It’s also slightly irritating that losing the emphasis on dismemberment has bled the series of some of its personality. Only in the world of games and serial killers could dismemberment be an aspect of ‘personality, but there it is. I miss the days when necromorphs were a little more resilient. The crusty old creatures on Not-Lost-Planet seem all too keen to crumble when a blast hits them in the torso, which is a shame because I like slicing their bits off. It’s still a viable tactic but the mighty shotgun, tearing through every part at the same time, is much more effective and, with all ammo fit for purpose in any gun, there’s no need to conserve specific munitions.

The imposed limits of the crafting system and the one size fits all ammo meant that I never had to switch weapons. Occasionally I’d stick some spare parts together, but I usually ended up with something that looked like a cross between a stapler and an iPhone so I gave up and stuck with the boomstick that I knew so well. All of that combat-witter probably looks like griping and it most certainly is, but I should stress that I still took satisfaction in the vast majority of the twenty-odd hours I spent dismantling beasties.

(A quick note on co-op – I’ve played a little. The single player game doesn’t feel the lack of a co-operative partner and there’s no Resident Evil 5 nonsense, with the AI playing the part of a clumsy friend. There are optional missions throughout the game, all of which I’d recommend partaking in, not particularly for the reward but for the experience as they mostly provide content on a level with the rest of the game. Some of these are co-op only and I am strongly tempted to play through again to try them out.)

In recent years, Dead Space is the big budget franchise I’ve most happily dipped my itchy fingers and whitening knuckles into. Occasionally it hits a dull note, particularly in the too-long middle chapters that become repetitious slogs of savagery and snow, but for the most part, it offers spectacle and even surprise. The latter is rarely tied to the action, but in the sights and sounds. And what sounds. Both music and effects are top notch.

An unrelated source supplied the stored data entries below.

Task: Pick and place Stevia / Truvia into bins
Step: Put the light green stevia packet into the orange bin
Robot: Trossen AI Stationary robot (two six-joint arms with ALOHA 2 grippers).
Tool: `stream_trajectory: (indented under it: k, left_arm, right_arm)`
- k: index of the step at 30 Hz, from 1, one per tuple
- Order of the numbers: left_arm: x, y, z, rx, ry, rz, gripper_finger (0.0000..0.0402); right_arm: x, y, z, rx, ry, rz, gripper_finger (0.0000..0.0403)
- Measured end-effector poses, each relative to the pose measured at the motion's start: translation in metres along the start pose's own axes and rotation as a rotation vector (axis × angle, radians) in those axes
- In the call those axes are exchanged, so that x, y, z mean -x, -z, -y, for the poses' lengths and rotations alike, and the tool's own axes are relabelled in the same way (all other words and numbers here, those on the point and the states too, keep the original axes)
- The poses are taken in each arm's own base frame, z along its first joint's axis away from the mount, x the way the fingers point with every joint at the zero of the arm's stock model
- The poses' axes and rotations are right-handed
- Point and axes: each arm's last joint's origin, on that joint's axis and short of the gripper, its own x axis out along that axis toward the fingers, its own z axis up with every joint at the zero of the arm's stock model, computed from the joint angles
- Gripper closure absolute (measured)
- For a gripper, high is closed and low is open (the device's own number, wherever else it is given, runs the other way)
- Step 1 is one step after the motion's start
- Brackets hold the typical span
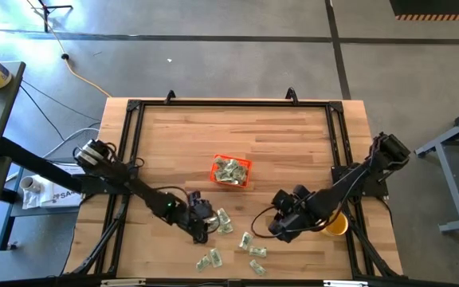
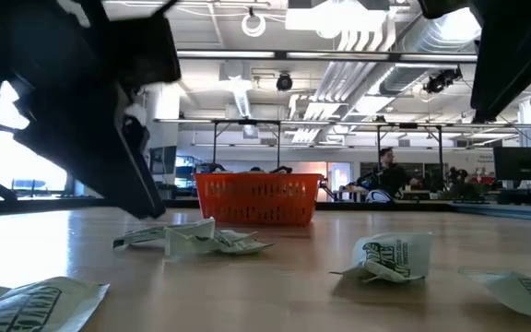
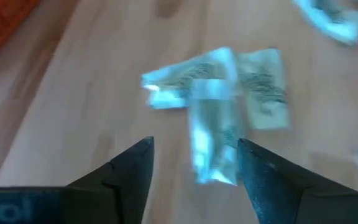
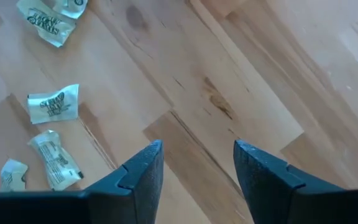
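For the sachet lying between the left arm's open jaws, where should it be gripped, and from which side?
Probably from straight above, closing across its narrow width near the middle. That sachet lies flat on the table with its long sides roughly parallel to the left gripper's open jaws, so they already straddle it. Two more sachets touch its far end, so gripping nearer the free end may avoid dragging them along.
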Motion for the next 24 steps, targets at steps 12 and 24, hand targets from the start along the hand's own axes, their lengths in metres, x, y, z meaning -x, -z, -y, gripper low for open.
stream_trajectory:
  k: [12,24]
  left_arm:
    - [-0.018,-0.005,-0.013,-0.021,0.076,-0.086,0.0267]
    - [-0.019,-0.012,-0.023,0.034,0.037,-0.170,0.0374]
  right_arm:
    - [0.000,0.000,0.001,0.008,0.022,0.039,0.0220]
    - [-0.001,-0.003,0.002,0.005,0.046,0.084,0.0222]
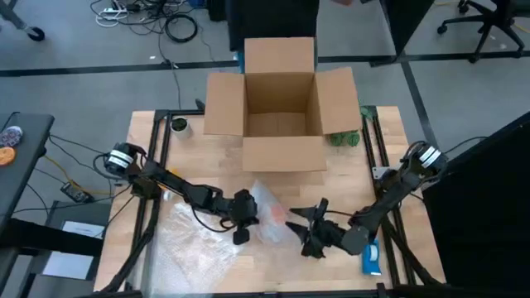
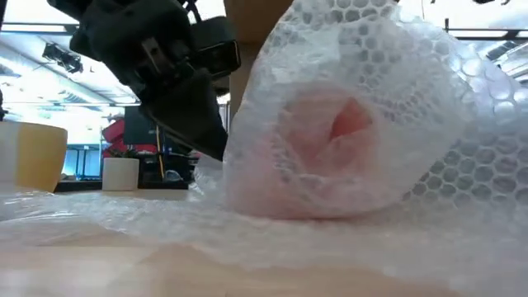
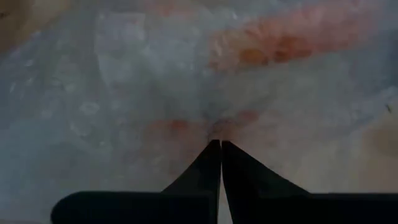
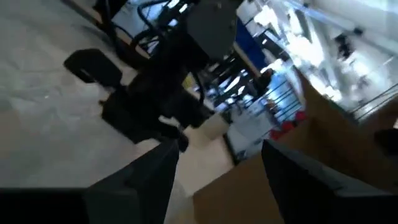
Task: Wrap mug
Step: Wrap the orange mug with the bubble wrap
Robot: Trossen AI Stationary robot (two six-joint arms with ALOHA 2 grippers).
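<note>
1. Where the left gripper (image 1: 242, 237) meets the bubble wrap (image 1: 207, 240), its two fingers (image 3: 233, 177) are pressed together on a fold of the film, near the middle of the worktop's front half.
2. Right gripper (image 1: 305, 228): fingers spread apart, holding nothing, tilted upward just right of the bundle.
3. Mug (image 1: 270, 213): an orange shape seen through the wrap, lying on the worktop (image 1: 348, 182) between the two grippers; in the low view the film curls around it in a loose roll, one end open.
4. Bubble wrap: extends from the bundle toward the front-left corner, flat on the wood.
5. Cardboard box (image 1: 280, 103): flaps open, at the back edge, centre.
6. Flat blue-and-white object (image 1: 371, 258): near the front-right corner, beside the right arm.
</note>
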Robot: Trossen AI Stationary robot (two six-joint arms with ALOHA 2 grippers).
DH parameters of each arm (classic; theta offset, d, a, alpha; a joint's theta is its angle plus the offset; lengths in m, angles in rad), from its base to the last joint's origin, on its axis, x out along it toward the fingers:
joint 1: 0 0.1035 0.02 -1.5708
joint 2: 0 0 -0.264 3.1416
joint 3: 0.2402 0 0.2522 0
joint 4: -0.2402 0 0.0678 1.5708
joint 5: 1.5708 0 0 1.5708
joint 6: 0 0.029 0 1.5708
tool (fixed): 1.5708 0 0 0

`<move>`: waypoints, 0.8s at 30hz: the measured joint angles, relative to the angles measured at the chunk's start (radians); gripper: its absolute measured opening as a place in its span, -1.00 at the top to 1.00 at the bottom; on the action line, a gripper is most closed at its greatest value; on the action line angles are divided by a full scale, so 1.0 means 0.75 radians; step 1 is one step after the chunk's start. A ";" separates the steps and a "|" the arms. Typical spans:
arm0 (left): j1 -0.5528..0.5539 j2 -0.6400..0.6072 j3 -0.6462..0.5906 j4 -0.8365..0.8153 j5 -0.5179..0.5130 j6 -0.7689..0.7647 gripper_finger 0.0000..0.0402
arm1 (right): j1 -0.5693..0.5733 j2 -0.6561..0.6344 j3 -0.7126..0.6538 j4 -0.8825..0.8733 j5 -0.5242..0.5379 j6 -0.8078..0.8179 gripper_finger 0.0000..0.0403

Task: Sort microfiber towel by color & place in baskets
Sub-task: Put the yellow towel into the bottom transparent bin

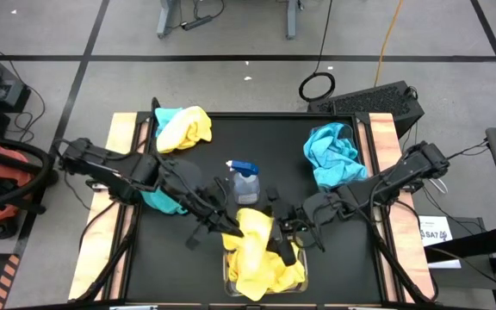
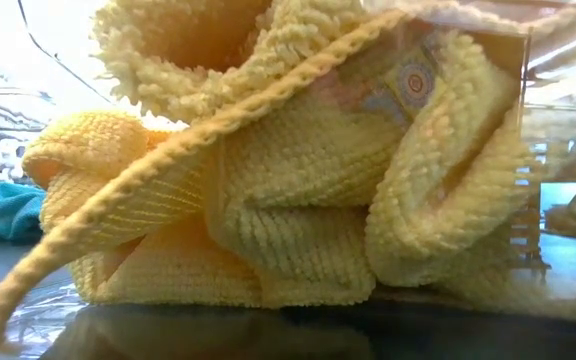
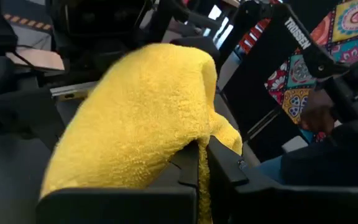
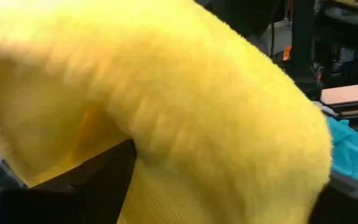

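Both tools, left (image 1: 231,226) and right (image 1: 275,234), pinch one yellow towel (image 1: 255,226).

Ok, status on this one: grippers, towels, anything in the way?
Left gripper and right gripper both at a yellow towel over the front bin. Bin holds yellow towels. Spray bottle stands just behind.

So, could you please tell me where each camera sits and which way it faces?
High view: overhead, looking down; both arms meet over the yellow towel above the near basket.
Low view: tabletop height, facing that basket's towels; no arm visible.
Left wrist view: past its fingers, the yellow towel.
Right wrist view: yellow towel fills it.
All share yellow towel.
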 joint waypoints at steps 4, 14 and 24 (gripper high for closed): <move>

If there were more quiet moments, more locations and more care in the characterisation, I’d have no qualms in recommending Dead Space 3 wholeheartedly. As it is, it’s a game of wonderful sights, not all of which are gruesome, that is occasionally bogged down in the repetitive nature of the combat at its core. Yet in spite of all my pre-release concerns, I’ve still found it be a hugely accomplished and sizable spectacle of world-building and monster-bashing.

The port is, as promised/threatened, without a bell or a whistle. It's a handsome game though and ran as smoothly as butter spread on ice. I opted for joypad controls but mouse and keyboard, for the brief time I tried it, seemed fine, even though the intentional sludginess of the scheme doesn't seem particularly well suited.

Dead Space 3 is available now.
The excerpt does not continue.